To help a struggling real estate agent sell houses, Fielder recommends that she become one of the first real estate agents to specialize in selling haunted homes. Sue Stanford, the agent in question, clearly believes in ghosts, and even claims to have been strangled by one once while in Switzerland. Fielder’s suggestion doesn’t really pan out for poor Stanford, but it is peak Nathan For You to watch her try to explain that the ghost haunting one of the houses she’s selling “rapes women.” It’s uncomfortable to even think about it.

Finding Frances

Perhaps the most profound installment of Nathan For Youthis final episode of Nathan For You is a feature-length documentary where Fielder partners with a professional Bill Gates impersonator to find his lost love. The episode is infused with Fielder’s signature comedic stylings, but it’s also filled with more profound questions about the roles we play and the stories we tell ourselves. The quest’s ending, which leaves us wondering how much of what we saw was actually true, proves that Fielder had us eating out of the palm of his hand this whole time, even if we never quite realized it.

Summit ice

An idea that is much less terrible than it may sound, Fielder decides to start a clothing line dedicated to remembering the tragedy of the Holocaust. The line was designed to educate people about the atrocity, and while that led to some pretty strange shirts, the gambit has actually paid off remarkably well. Fielder has sold tons of Summit Ice merchandise, and he donated $150,000 to the Vancouver Holocaust Education Centre in 2017. Not bad for a fake business.

The caricature artist

In order to improve a caricature artist’s business, Fielder recommends he start making his drawings more overtly insulting to his customers. The clever bit of reverse psychology actually works pretty well, but Fielder’s decision to encourage the artist to get profane has some horrific consequences when his racial prejudices start to come to the surface. Nathan For You is at its best when it reveals something about the people it’s documenting, often without it ever seeming intentional.

G&Y Auto Repair

A fairly straightforward idea that leads to results that are both hilarious and surprisingly effective, Nathan decides to hook G&Y Auto Repair owner Greg Boodaghian to a polygraph test while he gives quotes to customers. The idea worked, as customers actually believed that they were getting a fair price. Much of the episode’s comedy comes from Nathan’s dispute with those administering the polygraph test over whether he had ever “pleasured himself” to pornography, just in case you were worried the business scheme was a little too successful.

The best burger in LA

Fielder makes a local business owner put his money where his mouth is, suggesting that they offer $100 to anyone who disagrees with the claim that his burger is the best in the city. An obviously terrible idea, what makes this proposal so hilarious is the fact that he gets the business owner to sign off on it. The business owner won’t put his own money behind the claim, though, so Fielder pays $6,000 to everyone who disagrees about the burger.

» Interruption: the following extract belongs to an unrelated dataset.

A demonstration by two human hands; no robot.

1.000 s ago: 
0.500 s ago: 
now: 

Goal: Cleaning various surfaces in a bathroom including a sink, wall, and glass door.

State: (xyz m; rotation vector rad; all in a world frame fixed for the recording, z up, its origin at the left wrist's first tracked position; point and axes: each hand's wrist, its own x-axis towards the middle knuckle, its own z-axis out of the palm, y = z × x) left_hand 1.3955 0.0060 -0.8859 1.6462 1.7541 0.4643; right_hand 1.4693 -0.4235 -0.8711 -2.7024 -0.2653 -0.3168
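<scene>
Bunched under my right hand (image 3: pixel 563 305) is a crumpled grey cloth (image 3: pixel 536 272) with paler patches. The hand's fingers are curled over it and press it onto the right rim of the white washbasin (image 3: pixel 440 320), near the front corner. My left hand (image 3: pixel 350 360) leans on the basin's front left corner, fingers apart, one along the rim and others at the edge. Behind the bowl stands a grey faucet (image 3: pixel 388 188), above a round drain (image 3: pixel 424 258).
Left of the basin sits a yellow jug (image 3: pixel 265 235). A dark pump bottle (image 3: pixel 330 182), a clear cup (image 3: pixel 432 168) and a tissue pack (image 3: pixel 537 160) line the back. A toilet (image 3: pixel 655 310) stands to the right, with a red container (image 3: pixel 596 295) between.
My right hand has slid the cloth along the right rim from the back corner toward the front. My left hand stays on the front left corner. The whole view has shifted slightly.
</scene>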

Dating with someone over your shoulder

There’s plenty of danger in the world of online dating, which is why Fielder came up with a brilliant way to make sure that women feel safe when meeting men for the first time: He’ll follow the women and watch their every move. Effectively substituting one kind of creepy date for another, Fielder gets plenty of justified laughs out of this conceit, especially when we discover his plans for collecting fingerprints from potential dates.